● **TASK OBJECTIVE**
Only those lines in the data below from the line containing "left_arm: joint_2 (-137" through the line containing "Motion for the", both included, should be restated word for word.
━━━ RECORDS SHOWN ━━━
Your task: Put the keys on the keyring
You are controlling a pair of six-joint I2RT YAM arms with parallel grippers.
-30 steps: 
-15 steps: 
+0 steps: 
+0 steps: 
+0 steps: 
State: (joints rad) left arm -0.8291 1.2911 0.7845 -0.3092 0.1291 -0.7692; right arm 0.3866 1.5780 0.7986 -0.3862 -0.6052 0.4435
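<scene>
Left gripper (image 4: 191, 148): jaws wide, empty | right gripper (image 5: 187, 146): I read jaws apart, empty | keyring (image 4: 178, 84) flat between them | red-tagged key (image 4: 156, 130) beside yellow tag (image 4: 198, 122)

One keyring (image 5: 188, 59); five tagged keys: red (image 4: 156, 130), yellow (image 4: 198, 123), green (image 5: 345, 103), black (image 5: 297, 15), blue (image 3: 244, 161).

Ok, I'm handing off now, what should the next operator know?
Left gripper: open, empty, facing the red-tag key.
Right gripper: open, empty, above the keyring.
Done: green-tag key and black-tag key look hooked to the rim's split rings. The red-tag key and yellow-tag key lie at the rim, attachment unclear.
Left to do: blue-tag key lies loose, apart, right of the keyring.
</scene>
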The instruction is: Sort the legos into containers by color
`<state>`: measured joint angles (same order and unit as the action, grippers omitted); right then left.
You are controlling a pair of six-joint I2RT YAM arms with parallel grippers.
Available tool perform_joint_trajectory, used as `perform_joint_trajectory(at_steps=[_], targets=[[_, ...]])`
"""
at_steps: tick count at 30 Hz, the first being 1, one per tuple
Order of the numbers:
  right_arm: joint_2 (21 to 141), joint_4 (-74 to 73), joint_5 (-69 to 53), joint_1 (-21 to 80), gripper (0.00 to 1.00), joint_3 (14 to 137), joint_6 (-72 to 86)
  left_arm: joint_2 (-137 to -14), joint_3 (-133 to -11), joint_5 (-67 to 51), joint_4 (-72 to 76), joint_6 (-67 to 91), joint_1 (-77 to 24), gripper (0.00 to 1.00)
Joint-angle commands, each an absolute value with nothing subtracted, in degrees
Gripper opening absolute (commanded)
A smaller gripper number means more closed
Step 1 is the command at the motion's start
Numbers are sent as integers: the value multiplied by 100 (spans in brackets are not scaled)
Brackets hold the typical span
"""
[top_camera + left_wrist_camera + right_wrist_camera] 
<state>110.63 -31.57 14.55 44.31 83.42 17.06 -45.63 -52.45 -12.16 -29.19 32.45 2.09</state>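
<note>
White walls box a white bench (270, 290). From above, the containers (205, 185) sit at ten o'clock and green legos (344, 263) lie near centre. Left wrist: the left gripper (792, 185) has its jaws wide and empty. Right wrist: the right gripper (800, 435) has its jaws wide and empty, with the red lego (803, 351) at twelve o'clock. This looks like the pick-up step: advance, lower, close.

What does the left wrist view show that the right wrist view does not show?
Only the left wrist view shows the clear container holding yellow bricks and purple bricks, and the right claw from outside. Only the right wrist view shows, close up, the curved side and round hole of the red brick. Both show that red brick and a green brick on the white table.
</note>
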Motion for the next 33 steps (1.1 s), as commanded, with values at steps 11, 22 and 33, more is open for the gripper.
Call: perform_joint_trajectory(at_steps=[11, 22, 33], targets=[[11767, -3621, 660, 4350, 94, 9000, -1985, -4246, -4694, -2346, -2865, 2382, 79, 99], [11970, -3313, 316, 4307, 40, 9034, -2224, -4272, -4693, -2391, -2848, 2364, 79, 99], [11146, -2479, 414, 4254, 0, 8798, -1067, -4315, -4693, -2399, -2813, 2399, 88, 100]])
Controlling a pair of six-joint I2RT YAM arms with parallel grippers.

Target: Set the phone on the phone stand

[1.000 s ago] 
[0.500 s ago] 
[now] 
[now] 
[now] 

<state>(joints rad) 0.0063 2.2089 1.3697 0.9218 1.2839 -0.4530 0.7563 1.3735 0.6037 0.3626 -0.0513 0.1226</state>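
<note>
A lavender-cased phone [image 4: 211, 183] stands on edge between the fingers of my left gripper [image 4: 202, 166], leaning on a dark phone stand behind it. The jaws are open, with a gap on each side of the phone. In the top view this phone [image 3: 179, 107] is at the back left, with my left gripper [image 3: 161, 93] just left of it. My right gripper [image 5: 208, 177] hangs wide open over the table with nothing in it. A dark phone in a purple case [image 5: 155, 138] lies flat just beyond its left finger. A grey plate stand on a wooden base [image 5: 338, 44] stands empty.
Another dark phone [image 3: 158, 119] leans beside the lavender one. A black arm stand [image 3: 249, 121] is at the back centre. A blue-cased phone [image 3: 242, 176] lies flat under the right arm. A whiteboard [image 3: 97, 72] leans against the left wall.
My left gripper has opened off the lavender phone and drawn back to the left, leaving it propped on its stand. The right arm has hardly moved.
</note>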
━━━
● **RESPONSE AREA**
  left_arm: joint_2 (-137 to -14), joint_3 (-133 to -11), joint_5 (-67 to 51), joint_4 (-72 to 76), joint_6 (-67 to 91), joint_1 (-77 to 24), gripper (0.00 to 1.00)
Joint-angle commands, each an absolute value with nothing subtracted, in degrees
Gripper opening absolute (commanded)
A smaller gripper number means more closed
Step 1 is the command at the motion's start
Numbers are sent as integers: the value multiplied by 100 (spans in brackets are not scaled)
Brackets hold the typical span
"""
[top_camera + left_wrist_camera + right_wrist_camera] 
<state>110.63 -31.57 14.55 44.31 83.42 17.06 -45.63 -52.45 -12.16 -29.19 32.45 2.09</state>
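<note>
White walls box a white bench (270, 290). From above, the containers (205, 185) sit at ten o'clock and green legos (344, 263) lie near centre. Left wrist: the left gripper (792, 185) has its jaws wide and empty. Right wrist: the right gripper (800, 435) has its jaws wide and empty, with the red lego (803, 351) at twelve o'clock. This looks like the pick-up step: advance, lower, close.

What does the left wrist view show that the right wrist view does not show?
Only the left wrist view shows the clear container holding yellow bricks and purple bricks, and the right claw from outside. Only the right wrist view shows, close up, the curved side and round hole of the red brick. Both show that red brick and a green brick on the white table.
</note>
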Motion for the next 33 steps (1.1 s), as commanded, with values at steps 11, 22 and 33, more is open for the gripper.

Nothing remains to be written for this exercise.